There are over 130 million Americans who are obese or overweight if the NCHS figures are roughly correct. It is more difficult to get accurate statistics for smokers and drunks.

The number of households with annual incomes over $1 million a year is very small, about one tenth of a percent of the population. That is a small pool of people to rely on to cover a large portion of the healthcare reform program. The pool of the overweight and the obese is much larger, although it is fair to say that most of these people could not afford a one-percent surtax on their income. A large portion of these people live below the poverty line, not because the obese are poor but because overweight adults are found throughout the population.
Taxing the overweight and obese, even at a very modest level of a fraction of a percent of their household incomes would bring in a great deal of money, even if the yield was under $100 a year per taxpayer.

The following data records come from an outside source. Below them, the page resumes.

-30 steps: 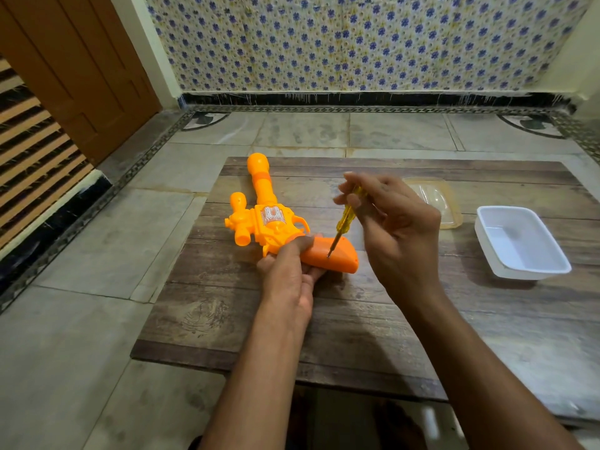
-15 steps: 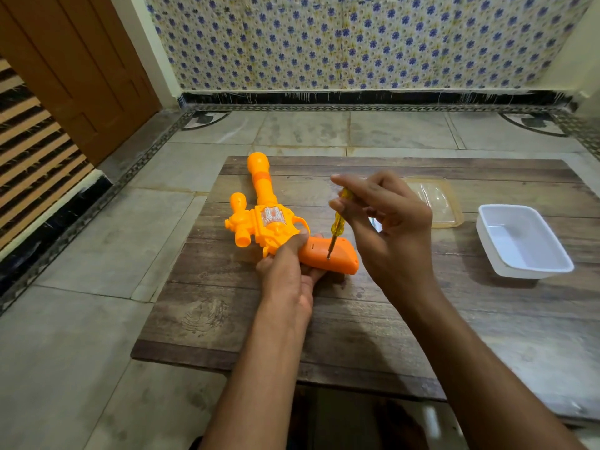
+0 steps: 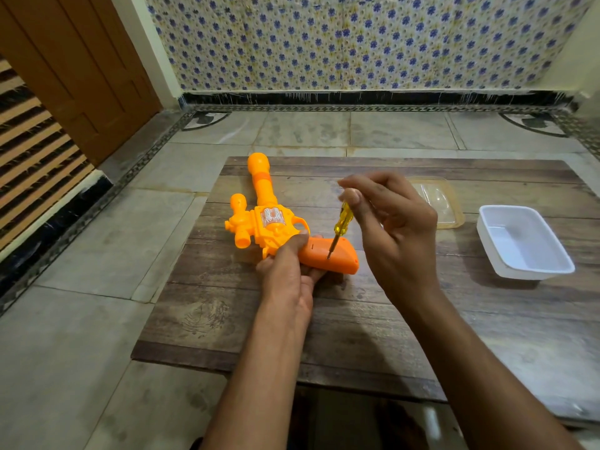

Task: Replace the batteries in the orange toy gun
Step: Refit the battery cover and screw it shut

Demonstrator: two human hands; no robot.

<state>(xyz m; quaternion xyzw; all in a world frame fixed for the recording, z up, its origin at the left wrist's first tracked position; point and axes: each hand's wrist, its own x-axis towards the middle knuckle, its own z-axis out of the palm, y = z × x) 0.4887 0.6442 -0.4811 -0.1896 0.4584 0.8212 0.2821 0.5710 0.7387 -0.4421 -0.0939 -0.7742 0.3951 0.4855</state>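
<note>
Seating the tip squarely comes first: your right hand [image 3: 394, 228] pinches the yellow screwdriver [image 3: 339, 227] high on its handle, fingers [image 3: 357, 186] closed on it, its tip on the screw in the grip of the orange toy gun [image 3: 269, 224]. The gun lies on the wooden surface [image 3: 357, 319], barrel pointing away, and your left hand [image 3: 287, 274] holds it just behind the trigger. Press straight down as you turn, or the tip will probably slip. The white tray [image 3: 526, 269] at your right seems handy for the screw.
</note>
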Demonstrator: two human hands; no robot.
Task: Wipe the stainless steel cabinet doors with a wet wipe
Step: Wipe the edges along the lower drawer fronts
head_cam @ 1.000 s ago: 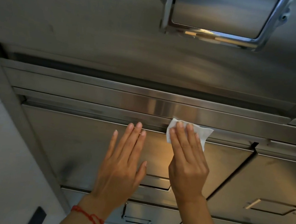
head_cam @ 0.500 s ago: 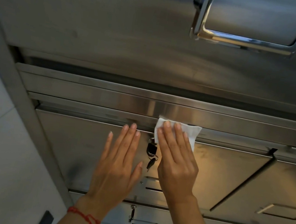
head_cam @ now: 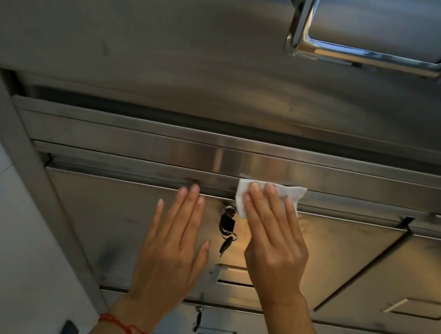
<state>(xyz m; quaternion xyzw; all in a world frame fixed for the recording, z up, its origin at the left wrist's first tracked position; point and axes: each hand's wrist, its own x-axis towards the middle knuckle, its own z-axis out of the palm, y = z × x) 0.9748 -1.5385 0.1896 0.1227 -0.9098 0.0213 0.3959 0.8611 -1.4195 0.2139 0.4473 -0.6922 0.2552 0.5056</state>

It would also give the obese a monetary incentive to lose weight, because those of normal weight and those who are thin might not only avoid a tax, but could be, in a system of incentives and disincentives, be given tax credits.
The difficulty with all taxes is how they are determined and monitored before they are levied. Hospitals  doctors or community centers would have to be pressed into service to keep track of the weight of all American adults. There would be a certain amount of fraud and cheating in the system, but that is true of any measurement program the IRS has in place. Taxation is, by its nature, inefficient and relies to a large extent on honesty and a system of audits.

The obese should get the same care as everyone else, but they should be expected to pay more for the privilege.